Belief AnalYsis and Evidence Sampling Object Oriented Libraries for database Knowledge Extraction,
Web and Text Mining
Funding programme: L.46/82 Fondo Speciale per la Ricerca Applicata, Ministero dell’Università e della Ricerca Scientifica e Tecnologica
Start – end year: 2001 – 2003
Communication requirements, data elaboration and analysis, stemming from the society and industrial sectors, the drastic costs reduction of both the elaboration instruments and supports of data memorisation (Hard Disk and CD-Rom), they have carried to an huge data collection and to the opportunity to value them through cognitive and decisional objectives.
The valorisation of such data passes obligatorily through the ability to analyse them in a coherent and efficient way in order to extract both qualitative and quantitative information and knowledge that can be used to better comprise the mechanisms regulating the particular field which they refer.
The need to have sophisticated, efficient and effective tools of automatic calculation available, that offer the possibility to sound great amounts of not homogeneous data, often characterised by lack of observations and to elevated dimensionality of the variables, brought to formulate and develop a particularly attractive and effective computational approach that it goes under the name of “Data Mining” (DM) or also “Knowledge Discovery in Databases” (KDD).
Nowadays, different commercial sophisticated and efficient DM environments are yet on the market, addressed in particular way to the analysis of well structured and quantitative matter data. These environments nevertheless present significant drawbacks:
- functionality for analysis of half structured or not structured data, like textual data and in web (HTML, XML) format, are rarely available,
- very high price, moreover without offer to user the possibility both to access to the heart of inferential algorithms and to knowledge extraction with the result of not allow tool customisation for the problem / domain analysed
- any commercially available environments don’t present the assistance functionality for the on-line performances assessment of the inferential models built during the complex DM process
- bayesian methodologies are implemented only within some commercial environments.
The product base idea, whose prototype was developed in BAYES project, consists in exploiting recent technologies of objects oriented planning (UML unified modelling language) jointly to elevated calculation and automatic extraction potentialities of recent Artificial Intelligence and Machine Learning findings, in order to obtain exhaustive and flexible libraries allowing great autonomy to the final user.
The BAYES project, by permitting the design and development of a software libraries group with innovative functionality of data management & visualisation, pre-processing and feature selection, data sharing, computational engines, monitoring updating, models exporting, reporting and warehousing, brought to the realisation of a DM prototype and a Web Mining prototype. These pre-products exploit computational models coming from Artificial Neural Networks, Bayesian Belief Networks, Bayesian Classifiers which allow to build specialised software for the automatic knowledge extraction starting from quantitative and textual data.

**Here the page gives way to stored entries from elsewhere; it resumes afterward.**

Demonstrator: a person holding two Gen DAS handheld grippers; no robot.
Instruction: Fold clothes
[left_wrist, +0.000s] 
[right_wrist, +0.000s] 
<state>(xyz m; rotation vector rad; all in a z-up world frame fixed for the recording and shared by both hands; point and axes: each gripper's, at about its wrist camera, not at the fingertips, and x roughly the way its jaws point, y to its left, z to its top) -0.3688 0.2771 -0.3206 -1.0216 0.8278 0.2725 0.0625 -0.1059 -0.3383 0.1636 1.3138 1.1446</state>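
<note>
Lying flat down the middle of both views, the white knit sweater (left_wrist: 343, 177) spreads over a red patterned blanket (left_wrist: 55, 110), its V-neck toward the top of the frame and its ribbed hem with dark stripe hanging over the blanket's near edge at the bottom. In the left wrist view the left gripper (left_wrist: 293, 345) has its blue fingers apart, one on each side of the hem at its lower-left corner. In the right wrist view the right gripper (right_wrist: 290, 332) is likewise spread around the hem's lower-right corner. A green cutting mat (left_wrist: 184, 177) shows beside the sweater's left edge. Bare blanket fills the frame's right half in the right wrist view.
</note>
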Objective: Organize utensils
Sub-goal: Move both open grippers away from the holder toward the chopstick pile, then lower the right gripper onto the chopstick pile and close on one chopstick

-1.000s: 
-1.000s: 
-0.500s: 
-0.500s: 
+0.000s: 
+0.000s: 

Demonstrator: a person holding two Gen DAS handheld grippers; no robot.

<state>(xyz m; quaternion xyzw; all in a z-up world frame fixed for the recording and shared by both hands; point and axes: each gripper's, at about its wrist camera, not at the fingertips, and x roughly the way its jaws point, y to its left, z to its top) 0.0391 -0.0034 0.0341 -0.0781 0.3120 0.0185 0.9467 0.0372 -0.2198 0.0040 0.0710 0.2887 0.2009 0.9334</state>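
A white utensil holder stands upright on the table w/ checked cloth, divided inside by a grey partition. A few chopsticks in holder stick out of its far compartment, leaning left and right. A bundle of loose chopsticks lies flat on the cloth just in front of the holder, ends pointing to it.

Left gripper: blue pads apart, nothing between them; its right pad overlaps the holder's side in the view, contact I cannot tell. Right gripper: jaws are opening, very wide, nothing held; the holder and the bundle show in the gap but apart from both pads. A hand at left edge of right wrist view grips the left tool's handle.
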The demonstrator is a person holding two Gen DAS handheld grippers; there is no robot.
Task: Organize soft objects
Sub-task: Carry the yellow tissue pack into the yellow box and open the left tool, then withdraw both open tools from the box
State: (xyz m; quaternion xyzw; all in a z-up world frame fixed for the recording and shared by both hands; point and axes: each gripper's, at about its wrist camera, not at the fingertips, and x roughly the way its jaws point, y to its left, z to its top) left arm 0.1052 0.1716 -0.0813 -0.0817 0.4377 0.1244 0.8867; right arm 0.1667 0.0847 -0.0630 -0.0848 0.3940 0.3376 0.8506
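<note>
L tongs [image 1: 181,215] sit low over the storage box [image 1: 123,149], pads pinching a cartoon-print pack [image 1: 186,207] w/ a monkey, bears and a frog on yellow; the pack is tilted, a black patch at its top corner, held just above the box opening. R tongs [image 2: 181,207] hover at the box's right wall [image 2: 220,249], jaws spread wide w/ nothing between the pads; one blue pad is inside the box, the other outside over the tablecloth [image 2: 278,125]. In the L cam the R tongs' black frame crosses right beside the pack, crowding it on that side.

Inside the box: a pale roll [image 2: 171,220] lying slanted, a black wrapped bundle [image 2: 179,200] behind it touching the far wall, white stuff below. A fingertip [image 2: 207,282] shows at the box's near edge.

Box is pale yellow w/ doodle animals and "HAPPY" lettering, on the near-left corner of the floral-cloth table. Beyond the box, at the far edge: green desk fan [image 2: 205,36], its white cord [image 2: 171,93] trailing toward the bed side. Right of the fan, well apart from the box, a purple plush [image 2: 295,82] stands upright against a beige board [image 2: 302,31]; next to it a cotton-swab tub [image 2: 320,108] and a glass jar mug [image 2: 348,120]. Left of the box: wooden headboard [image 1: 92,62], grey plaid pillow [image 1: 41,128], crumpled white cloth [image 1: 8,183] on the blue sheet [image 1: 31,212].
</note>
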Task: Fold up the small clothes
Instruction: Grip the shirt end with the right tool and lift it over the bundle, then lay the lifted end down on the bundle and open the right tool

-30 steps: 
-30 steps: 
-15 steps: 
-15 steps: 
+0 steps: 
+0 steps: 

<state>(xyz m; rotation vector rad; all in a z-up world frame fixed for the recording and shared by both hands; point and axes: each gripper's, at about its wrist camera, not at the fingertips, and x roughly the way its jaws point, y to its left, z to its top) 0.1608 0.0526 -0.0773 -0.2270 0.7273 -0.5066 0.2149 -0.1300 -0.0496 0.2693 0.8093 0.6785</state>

BAYES libraries have been integrating into a programming environment that allow an easy and effective assembly of different components which consist in a DM or WM process as a whole. The addition of a configuration language to the libraries make this objective reachable.
All fields ask for availability of processing ability, knowledge automatic analysis and extraction; BAYES prototypes has been functionality tested within two domains consistent the Milano Ricerche experience: manufacturing and web-internet.